What is required: Any picture in the data below gets skipped; print all the rest exactly.

--------------------------------------------------

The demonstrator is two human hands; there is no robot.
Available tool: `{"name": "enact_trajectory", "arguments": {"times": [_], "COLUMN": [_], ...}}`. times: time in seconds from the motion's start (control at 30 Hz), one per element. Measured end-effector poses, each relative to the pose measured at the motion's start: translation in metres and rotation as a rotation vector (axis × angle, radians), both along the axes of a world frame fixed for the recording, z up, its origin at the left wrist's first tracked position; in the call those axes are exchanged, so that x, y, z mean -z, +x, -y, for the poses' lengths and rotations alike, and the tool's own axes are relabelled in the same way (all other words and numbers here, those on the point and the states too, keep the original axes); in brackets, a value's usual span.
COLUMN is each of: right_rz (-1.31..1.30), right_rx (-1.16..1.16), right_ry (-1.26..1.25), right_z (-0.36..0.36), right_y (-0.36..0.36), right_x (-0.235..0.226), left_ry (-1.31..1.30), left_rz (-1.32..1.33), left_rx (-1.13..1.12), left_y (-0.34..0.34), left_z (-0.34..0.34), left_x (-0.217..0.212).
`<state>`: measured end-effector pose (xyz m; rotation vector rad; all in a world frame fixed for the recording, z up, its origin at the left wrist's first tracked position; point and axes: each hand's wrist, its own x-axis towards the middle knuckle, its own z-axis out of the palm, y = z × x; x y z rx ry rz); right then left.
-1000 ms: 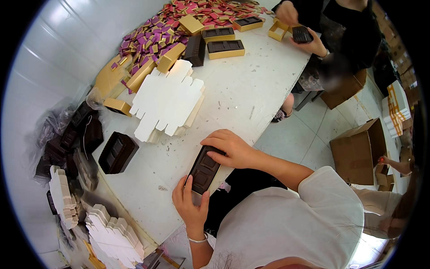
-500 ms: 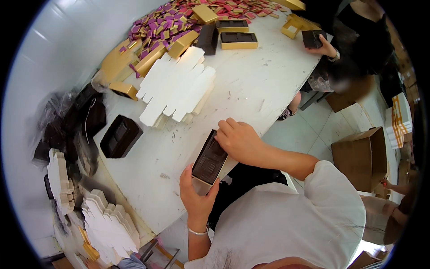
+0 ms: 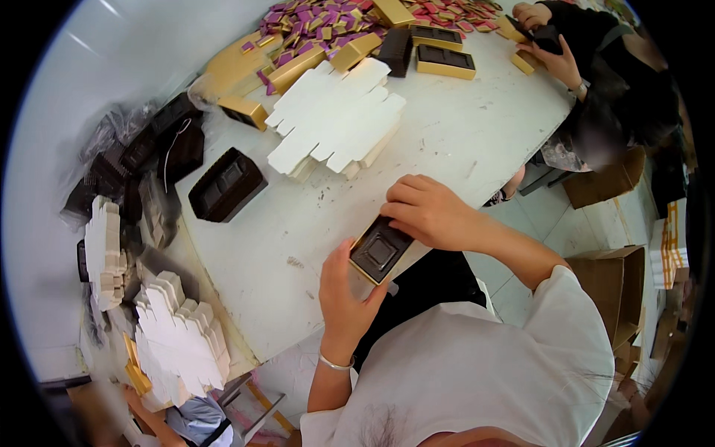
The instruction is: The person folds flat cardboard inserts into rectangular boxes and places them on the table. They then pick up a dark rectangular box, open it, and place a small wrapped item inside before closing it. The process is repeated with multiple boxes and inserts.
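Note:
A small gold-edged box (image 3: 360,270) with a dark brown moulded tray (image 3: 381,250) set in it is held at the table's near edge. My left hand (image 3: 347,302) grips its near end, thumb on one side and fingers on the other. My right hand (image 3: 432,214) lies over the far end with fingers bent onto it; its fingertips are partly hidden. Further off on the table is a pile of flat white cartons (image 3: 335,115). To the left of them lies a stack of dark plastic trays (image 3: 227,185).
Gold boxes with dark trays (image 3: 445,62) stand at the back, before a heap of purple and red wrapped pieces (image 3: 328,22). A co-worker's hands (image 3: 558,63) hold a dark tray at the far right. More white cartons (image 3: 179,335) sit at the left; a brown carton (image 3: 607,287) stands right.
The box has turned clockwise between my hands, and both hands have moved with it. The whole view has shifted. The co-worker's second hand has come into view at the dark tray.

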<state>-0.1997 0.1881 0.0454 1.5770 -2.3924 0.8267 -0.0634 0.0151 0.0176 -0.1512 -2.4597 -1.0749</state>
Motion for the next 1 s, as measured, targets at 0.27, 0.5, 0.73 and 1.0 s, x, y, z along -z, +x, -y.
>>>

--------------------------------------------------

Reply:
The demonstrator is two human hands; there is no robot.
Available tool: `{"name": "enact_trajectory", "arguments": {"times": [_], "COLUMN": [_], ...}}`. times: time in seconds from the motion's start (control at 30 Hz), one per element. Measured end-effector poses, each relative to the pose measured at the motion's start: translation in metres and rotation as a rotation vector (axis × angle, radians), both along the axes of a world frame fixed for the recording, z up, its origin at the left wrist's first tracked position; in the call those axes are exchanged, so that x, y, z mean -z, +x, -y, for the poses' lengths and rotations alike, and the tool's own axes are relabelled in the same way (all other words and numbers here, those on the point and the states too, keep the original axes); in brackets, a value's usual span.
COLUMN is each of: right_rz (-1.31..1.30), right_rx (-1.16..1.16), right_ry (-1.26..1.25), right_z (-0.36..0.36), right_y (-0.36..0.36), right_x (-0.235..0.226), left_ry (-1.31..1.30), left_rz (-1.32..1.33), left_rx (-1.13..1.12), left_y (-0.34..0.34), left_z (-0.34..0.34), left_x (-0.217..0.212).
`<state>`: measured end-effector pose (xyz m; rotation vector rad; all in a world frame fixed for the recording, z up, its origin at the left wrist's first tracked position; point and axes: each hand's wrist, its own x-axis towards the middle knuckle, its own z-axis out of the palm, y = z × x; x y z rx ry rz); right then left.
-1000 ms: 
-500 ms: 
+0 ms: 
The instruction is: The person folds flat cardboard inserts into rectangular boxes and places them on the table. They then pick up a dark rectangular box, open it, and place a small wrapped item inside before closing it. The process is repeated with multiple boxes and inserts.
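Note:
A small gold-edged box (image 3: 360,270) with a dark brown moulded tray (image 3: 381,250) set in it is held at the table's near edge. My left hand (image 3: 347,302) grips its near end, thumb on one side and fingers on the other. My right hand (image 3: 432,214) lies over the far end with fingers bent onto it; its fingertips are partly hidden. Further off on the table is a pile of flat white cartons (image 3: 335,115). To the left of them lies a stack of dark plastic trays (image 3: 227,185).
Gold boxes with dark trays (image 3: 445,62) stand at the back, before a heap of purple and red wrapped pieces (image 3: 328,22). A co-worker's hands (image 3: 558,63) hold a dark tray at the far right. More white cartons (image 3: 179,335) sit at the left; a brown carton (image 3: 607,287) stands right.
The box has turned clockwise between my hands, and both hands have moved with it. The whole view has shifted. The co-worker's second hand has come into view at the dark tray.
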
<state>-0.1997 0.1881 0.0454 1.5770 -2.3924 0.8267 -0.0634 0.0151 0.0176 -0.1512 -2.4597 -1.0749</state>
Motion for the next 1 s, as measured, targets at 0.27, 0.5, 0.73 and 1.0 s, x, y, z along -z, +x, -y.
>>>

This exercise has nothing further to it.